The question presented is whether Walston & Company itself, and through its registered representative Ernest Weiss, violated Section 7 of the Securities Exchange Act and Regulation T promulgated thereunder by failing to liquidate the Spoon account and by giving untrue reasons for obtaining extensions of the settlement date.

Defendant contends that Weiss was just helping his friend “Cookie” who was reluctant to take a loss for fear that his wife would find out. But sympathetic though that may be, a broker-dealer, via its registered representative, cannot, even with the consent of the customer, fail to liquidate securities to meet a margin call. Complicity in avoidance of the Regulations promulgated by the Federal Reserve System does not bar an investor from recovering, nor does it protect a broker-dealer from a suit by the investor for damages. See Serzysko v. Chase Manhattan Bank, 290 F.Supp. 74 (S.D.N.Y.1968), aff’d, 409 F.2d 1360, cert. den. 396 U.S. 904, 90 S.Ct. 218, 24 L.Ed.2d 180; Goldman v. Bank of Com *521 monwealth, 332 F.Supp. 699 (E.D.Mich. 1971).

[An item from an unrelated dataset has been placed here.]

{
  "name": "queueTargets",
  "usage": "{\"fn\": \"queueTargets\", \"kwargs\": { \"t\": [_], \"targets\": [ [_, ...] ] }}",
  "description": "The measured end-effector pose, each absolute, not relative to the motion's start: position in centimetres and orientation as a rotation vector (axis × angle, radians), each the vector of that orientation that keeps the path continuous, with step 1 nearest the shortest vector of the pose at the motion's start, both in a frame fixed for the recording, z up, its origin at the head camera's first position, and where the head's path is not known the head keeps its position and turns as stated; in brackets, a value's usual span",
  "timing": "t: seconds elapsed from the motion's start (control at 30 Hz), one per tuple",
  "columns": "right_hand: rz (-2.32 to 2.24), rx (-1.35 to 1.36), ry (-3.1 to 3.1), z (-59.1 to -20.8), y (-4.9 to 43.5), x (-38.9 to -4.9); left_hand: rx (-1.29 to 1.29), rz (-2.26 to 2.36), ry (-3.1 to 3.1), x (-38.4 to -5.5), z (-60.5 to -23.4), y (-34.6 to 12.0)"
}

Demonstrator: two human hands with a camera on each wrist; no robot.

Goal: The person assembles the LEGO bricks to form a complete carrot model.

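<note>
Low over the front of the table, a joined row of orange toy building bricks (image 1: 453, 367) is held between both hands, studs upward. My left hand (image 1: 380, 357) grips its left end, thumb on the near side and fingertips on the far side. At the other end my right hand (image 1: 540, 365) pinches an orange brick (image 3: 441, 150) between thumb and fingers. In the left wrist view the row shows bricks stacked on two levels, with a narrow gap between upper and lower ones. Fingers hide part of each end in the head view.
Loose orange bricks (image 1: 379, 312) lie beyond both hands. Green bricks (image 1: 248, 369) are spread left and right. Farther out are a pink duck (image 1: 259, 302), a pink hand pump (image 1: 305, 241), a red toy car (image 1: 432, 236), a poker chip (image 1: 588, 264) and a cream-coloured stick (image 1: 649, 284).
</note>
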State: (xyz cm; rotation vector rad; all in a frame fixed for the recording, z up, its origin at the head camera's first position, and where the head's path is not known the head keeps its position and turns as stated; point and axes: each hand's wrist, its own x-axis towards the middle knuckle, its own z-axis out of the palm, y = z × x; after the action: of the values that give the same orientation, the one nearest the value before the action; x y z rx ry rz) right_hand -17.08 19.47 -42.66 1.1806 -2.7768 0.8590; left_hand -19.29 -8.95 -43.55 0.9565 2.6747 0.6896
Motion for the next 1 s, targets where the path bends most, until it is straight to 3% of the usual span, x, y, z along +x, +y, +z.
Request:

Defendant’s contentions that it should not be held liable for the actions of Weiss in “inventing” the reasons for extension are without merit. Without the other personnel and the facilities of Walston & Company, the misrepresentations of Weiss would not have been acted upon. Additionally, the testimony indicated that the request for an extension, after being made by a registered representative, is reviewed and approved prior to being sent to the New York office of Walston & Company (via Walston’s wire) for further action. The New York office of Walston & Company then in its discretion makes application to the appropriate committee of the New York Stock Exchange for approval. It is thus apparent that the actions in obtaining the extensions under false pretenses are those of Walston & Company as well as Weiss.

The Act does not specifically provide for a private cause of action for an alleged violation of Regulations promulgated by the Board of Governors of the Federal Reserve System relating to margin requirements. The courts have uniformly held, however, that such a cause of action is implied. Goldman v. Bank of Commonwealth, supra; Pearlstein v.